"Shine On" is a song by Australian rock band Jet, and is the seventh track on their second album Shine On. The single was released as the third single from that album in and Australia on 7 November 2006. A digital EP was released to the American iTunes Store in December 2006. It was subsequently released as a CD and 7" vinyl single in the UK on 5 March 2007.

The song was written by Nic to comfort his family after his father's death. He is quoted as saying: "It was inevitable I would write a song that dealt with all of that, but it was almost too big a subject for me to handle. Then I got a phone call from my mum saying everyone was depressed so I wrote the song through Dad's eyes, what he would say to help everyone through. We recorded it in one take, but it was emotional, very heavy. We couldn't be happier with this album."

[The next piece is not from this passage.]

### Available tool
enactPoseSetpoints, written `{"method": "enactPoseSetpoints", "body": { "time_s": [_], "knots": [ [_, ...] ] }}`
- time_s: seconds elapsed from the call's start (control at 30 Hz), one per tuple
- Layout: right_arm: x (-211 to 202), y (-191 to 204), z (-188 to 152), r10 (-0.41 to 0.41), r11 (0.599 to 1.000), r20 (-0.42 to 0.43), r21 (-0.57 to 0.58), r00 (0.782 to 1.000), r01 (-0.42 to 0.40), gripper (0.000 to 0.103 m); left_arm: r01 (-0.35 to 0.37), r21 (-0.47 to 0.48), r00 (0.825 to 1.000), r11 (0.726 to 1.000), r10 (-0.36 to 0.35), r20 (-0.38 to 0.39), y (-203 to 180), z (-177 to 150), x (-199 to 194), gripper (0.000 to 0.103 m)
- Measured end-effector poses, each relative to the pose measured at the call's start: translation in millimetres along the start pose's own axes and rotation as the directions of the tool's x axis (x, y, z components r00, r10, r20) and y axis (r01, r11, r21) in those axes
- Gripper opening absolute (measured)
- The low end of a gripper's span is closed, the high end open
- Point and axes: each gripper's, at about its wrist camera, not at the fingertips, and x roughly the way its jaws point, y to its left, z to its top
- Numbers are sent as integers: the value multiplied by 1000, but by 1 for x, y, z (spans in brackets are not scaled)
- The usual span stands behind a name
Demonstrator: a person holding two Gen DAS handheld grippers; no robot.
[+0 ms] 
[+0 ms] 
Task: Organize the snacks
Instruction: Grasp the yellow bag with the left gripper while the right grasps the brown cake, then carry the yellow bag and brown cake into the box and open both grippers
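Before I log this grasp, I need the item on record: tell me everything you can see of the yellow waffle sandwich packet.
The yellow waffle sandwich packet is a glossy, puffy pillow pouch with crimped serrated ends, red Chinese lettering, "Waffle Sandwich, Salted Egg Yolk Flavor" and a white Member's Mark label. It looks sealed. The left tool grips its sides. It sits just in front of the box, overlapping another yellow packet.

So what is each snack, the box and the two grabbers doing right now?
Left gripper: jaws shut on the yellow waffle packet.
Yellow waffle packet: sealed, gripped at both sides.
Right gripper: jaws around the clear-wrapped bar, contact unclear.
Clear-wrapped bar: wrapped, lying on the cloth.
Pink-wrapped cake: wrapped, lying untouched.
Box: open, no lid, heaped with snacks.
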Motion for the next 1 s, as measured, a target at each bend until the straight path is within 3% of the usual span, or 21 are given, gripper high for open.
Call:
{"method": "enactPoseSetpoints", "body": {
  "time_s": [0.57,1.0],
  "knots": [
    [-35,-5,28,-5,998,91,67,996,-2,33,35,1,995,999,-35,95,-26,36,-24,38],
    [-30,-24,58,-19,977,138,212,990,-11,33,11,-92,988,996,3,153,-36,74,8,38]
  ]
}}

The title of the song is in homage to "Shine On You Crazy Diamond", a similarly themed song by Pink Floyd. Similarly, the refrain of "Shine on, for everyone" is reminiscent of "Instant Karma!", a song by John Lennon.

The song was featured in the final episode of the television series The O.C. and also in a season final episode of Cold Case. The song was also in a first season episode of Brothers & Sisters.

The song missed the top 50 in Australia, reaching number 54 on the singles chart; similarly, in the UK it reached number 114. The song failed to chart in the United States but did peak at number 30 on the Modern Rock chart. The band performed the song at the Sydney Sound Relief concert in 2009.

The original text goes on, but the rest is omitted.